Your investment experience is supposed to assist you in refining your investment strategy, so that you do not make mistakes tomorrow that imitate mistakes you made in the past. Again, you can learn these hard lessons through trial and error, or you can study the guidance that’s widely available from investment professionals.

Now let’s cut to the chase with Boeing stock, because we don’t have room on this page to discuss everything you ought to know about stock investing: balance sheets, products, CEOs, technical analysis, CAGR, diversification and so much more.

The reason that I would not have owned Boeing stock in recent years is that the long-term debt-to-capitalization ratio has been very high. This debt ratio is a slightly obscure number that many investors ignore, but it has served me well in that when I stick with companies that have a debt ratio below 40%, they never get into financial trouble. They don’t take annual losses, they don’t cut their dividends, and they have the financial freedom to hire employees, expand their product lines and make acquisitions without looking over their shoulders at looming principal and interest payments. Boeing’s debt ratio is currently cited as 61% by CFRA (formerly Standard & Poor’s) and 75% by both MarketWatch and Charles Schwab & Co.

But what if somebody had given me Boeing stock as a gift?

If the stock does not fit my investment strategy, which is specifically designed to lower several specific risks associated with investing, then I’m going to immediately plan my exit strategy. My exit strategy has nothing to do with the CEO’s future vision, my capital gain or loss, current news headlines about the company or the number of Wall Street buy/sell recommendations. Once I know that a stock does not fit my investment strategy, I go right to the price chart. Technical analysis will tell me how to proceed. If the stock is falling, I will sell it promptly. If the stock is trading sideways, I will use a stop-loss order right below the trading range, and I will sell at the top of the trading range. If the stock is rising, I will use a stop-loss order to protect my downside, while letting the stock rise. As the stock advances, I will raise the stop-loss order.

Eventually, the stock will sell. I will not look in the rearview mirror and monitor the stock’s subsequent price action. I literally do not care what the stock does after I sell it. I only care that (a) I’m invested in high-quality companies that have been screened for risk, so that I can relax about the stocks that I own, and (b) I’m continuing to do ongoing research so that if I need to sell a stock due to deteriorating fundamentals – balance sheet numbers, earnings growth, etc. – I have several excellent stock ideas at the ready.

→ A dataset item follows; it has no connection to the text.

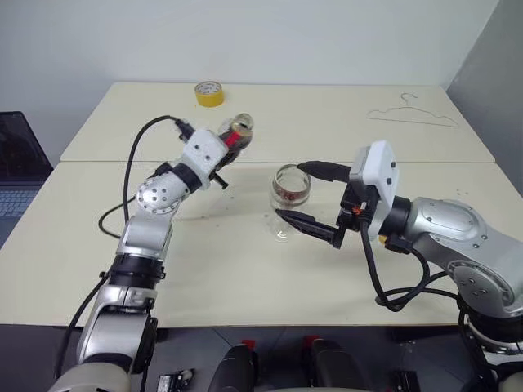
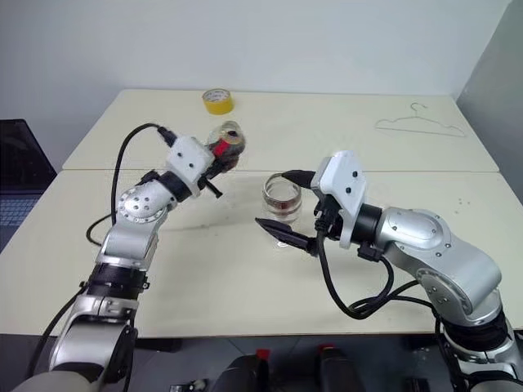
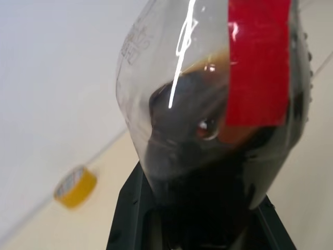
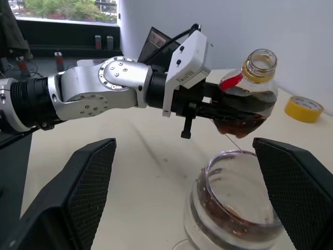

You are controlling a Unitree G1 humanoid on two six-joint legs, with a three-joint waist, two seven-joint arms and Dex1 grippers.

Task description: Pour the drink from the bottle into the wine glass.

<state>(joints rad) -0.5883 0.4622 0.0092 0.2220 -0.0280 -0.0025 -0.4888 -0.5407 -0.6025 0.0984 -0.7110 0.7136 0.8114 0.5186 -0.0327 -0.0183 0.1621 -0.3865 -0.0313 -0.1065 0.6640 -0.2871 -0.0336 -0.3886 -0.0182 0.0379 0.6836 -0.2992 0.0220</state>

Why You Should Sell Boeing Stock

There is one major component of my sell strategy that’s directly related to the current Boeing situation regarding recent plane crashes and the subsequent grounding of Boeing 737 Max 8 and 9 airplanes. I mentioned this key point in my March 1 article, Four Important Reasons Stocks Fall: a stock falls when a company announces significant bad news. Here’s the excerpt:

“It’s time to be concerned, and ready to take action, when news emerges that damages a company’s multi-year financial prospects or reputation. Whether it’s several years of misstated earnings (Hertz Global Holdings (HTZ)), suspicion of revenue fraud (Valeant Pharmaceuticals, now named Bausch Health Companies (BHC)), the unexpected death of a key-man CEO, the loss of a major client or cheating on emissions tests (Volkswagen AG (VWAGY)), the stock will fall, continue to fall, and then stagnate. It could be years before the stock price recovers.

“When these types of ugly scenarios occur, you’ve got to be able to take off your rose-colored glasses and say to yourself, ‘This is bad news. This news is not going away quickly. As a matter of fact, more bad news will probably emerge.’ A classic case of bad corporate problems that led to a significant and prolonged drop in a share price is the recent case of General Electric (GE). Due to corporate mismanagement that allowed a variety of financial problems to flourish, the stock fell throughout 2017 and 2018, losing about 75% of its value.”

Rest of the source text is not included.